Angga menghela napas, dalam satu gerakan, ia mendaratkan telapak tangannya di atas buku Adit. Membuat akhirnya perhatian Adit tertarik padanya.

Adit mendesis dan menatap Angga kesal. Untuk beberapa detik mereka beradu tatap hingga mata Angga perih dan ia mengalah lebih dulu, “Atau lo pulang aja deh, abis ngumpulin tugas lo itu, ya. Gak usah ikut latihan.”

Adit kembali menekuni bukunya.

“Gue gak mau dimarahin Bunda sama Nenek lo, kalau lo malah sakit Aditiyyaaa.”
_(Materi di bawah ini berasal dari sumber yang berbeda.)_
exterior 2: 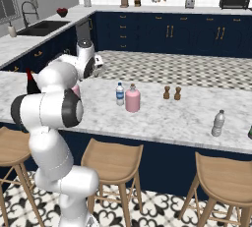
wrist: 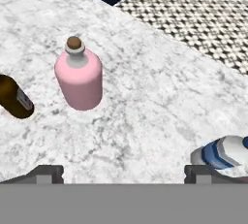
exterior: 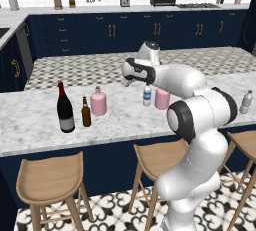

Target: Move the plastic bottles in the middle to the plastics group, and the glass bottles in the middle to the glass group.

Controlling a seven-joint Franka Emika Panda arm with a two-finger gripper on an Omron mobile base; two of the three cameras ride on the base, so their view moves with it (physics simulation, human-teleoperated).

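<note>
Marble-topped bench (exterior: 45,120) in dark-blue kitchen. Tool (wrist: 123,172) spread wide, empty. Squat pink glass bottle with pale stopper (wrist: 78,76) upright at ten o'clock in hand view, beside brown beer bottle (wrist: 14,97). Likely heavy, slippery, breakable; best gripped across the belly.

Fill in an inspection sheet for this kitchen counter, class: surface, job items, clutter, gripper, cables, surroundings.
Surface: white marble counter, bottles standing on it.
Job items: one pink bottle upright beside the brown beer bottle and black wine bottle; second pink bottle and blue-labelled water bottle upright mid-counter; grey plastic bottle alone to the right.
Clutter: two small brown shakers.
Gripper: gripper open, empty, above the counter between pink bottle and water bottle.
Cables: nothing seen.
Surroundings: wooden stools, navy cabinets, sink.
</note>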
Adit mengangkat pandangan ke arah Angga, “Mau bantuin gue? mending lo tunjukin jawabannya ada di halaman mana aja.”

Angga berdecak. Masih ada satu lagi sifat yang ia benci dari Adit, keras kepalanya. Mau Angga secerewet apapun, kalau Adit sudah tidak mau, ia tidak akan bisa membuat sahabatnya itu setuju. Selalu begitu.

Tanpa mereka sadari, sejak tadi di ruangan itu ada seseorang yang lain yang terus memperhatikan. Orang itu berdiri, dan berjalan menuju pintu.

“HAI My Aira!”

Aira mengembus napas dan menggumamkan “Astagfirullahaladzim.” Dengan suara kecil.
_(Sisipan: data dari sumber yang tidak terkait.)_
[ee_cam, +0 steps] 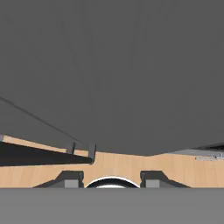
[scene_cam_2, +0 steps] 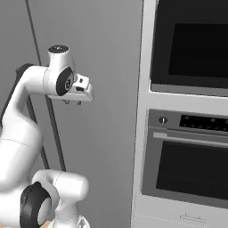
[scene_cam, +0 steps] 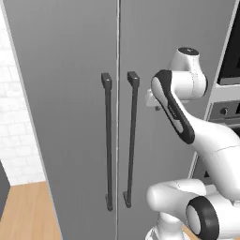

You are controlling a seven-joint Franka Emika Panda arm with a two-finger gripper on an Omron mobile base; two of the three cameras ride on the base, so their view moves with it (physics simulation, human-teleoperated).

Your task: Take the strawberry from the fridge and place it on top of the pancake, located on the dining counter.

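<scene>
The tall grey double-door fridge point(scene_cam: 70, 93) is seen closed; beside its right dark bar handle point(scene_cam: 131, 140), the two-finger gripper point(scene_cam_2: 72, 102) is held partly open, gripping nothing.

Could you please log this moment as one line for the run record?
stage: approach | fridge: doors shut | gripper: empty, pointing down beside right door | strawberry: unseen

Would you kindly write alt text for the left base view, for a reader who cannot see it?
A closed grey double-door fridge with two long dark vertical handles side by side at its centre seam. The white robot arm rises from the lower right, bent toward the right door, beside a wall oven.
</scene>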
“Aku nyaris ketampar pintu loh, untung kamu gak pake tenaga super ngebukanya. Atau kamu emang udah tau ada aku dan takut aku kena, ya?”

“Kalau gue tau, udah gue bikin muka lo rata karena kibasan ni pintu.” Ucap Aira hanya dalam hati. Ia sudah bertekad untuk tidak merespons Cakra sama sekali. Dalam bentuk apapun itu. Supaya makhluk ini capek dan pergi sendiri.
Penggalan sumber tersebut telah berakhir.